我用嘴包住他整个龟头,舌头舔着柱身,在我哥越发粗重的呼吸上围着冠状沟打圈,手也不控制的摸去我自己的老二,边撸动边口交,兴奋的听着我哥喘息。
我不知道我现在有多骚,我能感受到的只有口中跳动的阴茎。
我跪在他脚下,情欲的味道在封闭的空间内无限延伸,我哥叼着根烟,在层层烟雾中看淫荡的我。我像是卑贱的奴,无限渴求他。
“哥……”
滚烫的浓精一股股射入我口中,我被烫的缩了缩喉咙,却只是被强硬的打开嘴巴,吞下了所有精液。

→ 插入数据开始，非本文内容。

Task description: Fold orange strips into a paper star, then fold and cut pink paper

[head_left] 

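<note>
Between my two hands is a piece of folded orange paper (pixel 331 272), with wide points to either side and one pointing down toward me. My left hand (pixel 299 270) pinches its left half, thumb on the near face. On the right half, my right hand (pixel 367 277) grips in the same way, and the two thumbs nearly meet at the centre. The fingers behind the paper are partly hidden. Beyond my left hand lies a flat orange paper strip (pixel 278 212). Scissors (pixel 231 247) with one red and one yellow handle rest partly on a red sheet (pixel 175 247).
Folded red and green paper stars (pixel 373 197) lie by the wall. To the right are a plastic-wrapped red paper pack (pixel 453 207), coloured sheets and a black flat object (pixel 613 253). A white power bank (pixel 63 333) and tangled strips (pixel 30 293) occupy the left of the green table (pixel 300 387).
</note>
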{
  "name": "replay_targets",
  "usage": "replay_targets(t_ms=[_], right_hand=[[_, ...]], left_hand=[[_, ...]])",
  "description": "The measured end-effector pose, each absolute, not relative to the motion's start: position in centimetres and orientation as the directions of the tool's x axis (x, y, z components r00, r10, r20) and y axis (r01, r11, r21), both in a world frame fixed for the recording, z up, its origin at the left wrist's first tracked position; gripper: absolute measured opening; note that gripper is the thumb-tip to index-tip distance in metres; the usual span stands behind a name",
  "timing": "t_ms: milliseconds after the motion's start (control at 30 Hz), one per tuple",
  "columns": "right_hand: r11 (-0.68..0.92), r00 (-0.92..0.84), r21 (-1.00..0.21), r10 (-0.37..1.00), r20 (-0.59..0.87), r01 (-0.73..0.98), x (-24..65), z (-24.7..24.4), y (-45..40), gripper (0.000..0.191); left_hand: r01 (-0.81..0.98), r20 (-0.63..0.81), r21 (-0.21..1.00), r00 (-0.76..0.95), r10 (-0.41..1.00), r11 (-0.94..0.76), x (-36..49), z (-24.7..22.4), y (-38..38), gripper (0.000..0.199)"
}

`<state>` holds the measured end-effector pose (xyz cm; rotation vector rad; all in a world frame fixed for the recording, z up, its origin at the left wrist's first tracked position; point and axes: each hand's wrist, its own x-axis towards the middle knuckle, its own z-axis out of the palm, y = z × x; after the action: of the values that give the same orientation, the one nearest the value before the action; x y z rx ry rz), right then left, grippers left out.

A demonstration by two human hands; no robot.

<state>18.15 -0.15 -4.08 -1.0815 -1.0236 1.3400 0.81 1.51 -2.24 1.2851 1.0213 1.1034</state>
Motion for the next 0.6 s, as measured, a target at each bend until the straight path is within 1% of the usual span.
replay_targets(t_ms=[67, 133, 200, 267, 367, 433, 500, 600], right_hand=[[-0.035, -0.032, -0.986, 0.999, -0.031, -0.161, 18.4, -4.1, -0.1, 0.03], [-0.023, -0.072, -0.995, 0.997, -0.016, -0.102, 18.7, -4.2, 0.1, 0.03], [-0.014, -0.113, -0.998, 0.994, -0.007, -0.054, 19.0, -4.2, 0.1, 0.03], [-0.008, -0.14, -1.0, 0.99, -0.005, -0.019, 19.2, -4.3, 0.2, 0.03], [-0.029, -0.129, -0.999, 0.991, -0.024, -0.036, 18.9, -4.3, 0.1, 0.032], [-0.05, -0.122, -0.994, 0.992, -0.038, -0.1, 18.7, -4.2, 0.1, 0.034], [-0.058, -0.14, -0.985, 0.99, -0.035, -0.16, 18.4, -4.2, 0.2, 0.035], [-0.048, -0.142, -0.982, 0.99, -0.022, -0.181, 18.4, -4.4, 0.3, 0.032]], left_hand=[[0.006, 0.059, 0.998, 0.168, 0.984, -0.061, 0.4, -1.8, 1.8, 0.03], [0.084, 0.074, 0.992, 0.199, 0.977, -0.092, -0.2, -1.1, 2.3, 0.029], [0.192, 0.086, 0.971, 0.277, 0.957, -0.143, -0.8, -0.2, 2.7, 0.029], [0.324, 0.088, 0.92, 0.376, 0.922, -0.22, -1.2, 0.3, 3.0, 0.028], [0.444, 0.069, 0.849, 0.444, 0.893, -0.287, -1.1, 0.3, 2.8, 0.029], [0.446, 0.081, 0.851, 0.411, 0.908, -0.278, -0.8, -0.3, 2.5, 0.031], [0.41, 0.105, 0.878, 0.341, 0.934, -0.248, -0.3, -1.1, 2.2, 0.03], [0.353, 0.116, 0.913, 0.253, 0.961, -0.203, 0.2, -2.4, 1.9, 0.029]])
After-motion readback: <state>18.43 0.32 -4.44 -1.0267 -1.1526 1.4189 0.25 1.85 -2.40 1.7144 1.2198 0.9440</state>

我哥低头把烟叼过来喂给我,轻柔的摸我的眼睫毛,翘起嘴角对我笑,声音是高潮过后的暗哑,“还饿吗,宝贝?”
Erosion糜烂.
我把烟打上火,双手插兜继续走。路过一家店面,里面是我的倒影,我吸了一口烟,深藏在镜子里面的又不是我。
我哥长相随我妈,我就是我妈生下来的一个神经病,只是有我哥护着,我不敢造次,只能在所有人面前装的像个正常人。
我和他上床做爱时问过他,他那时候带我一个小神经病,累不累。我哥淡淡的说不累,我不信。于是在他脖子上乱咬,逼着他又问。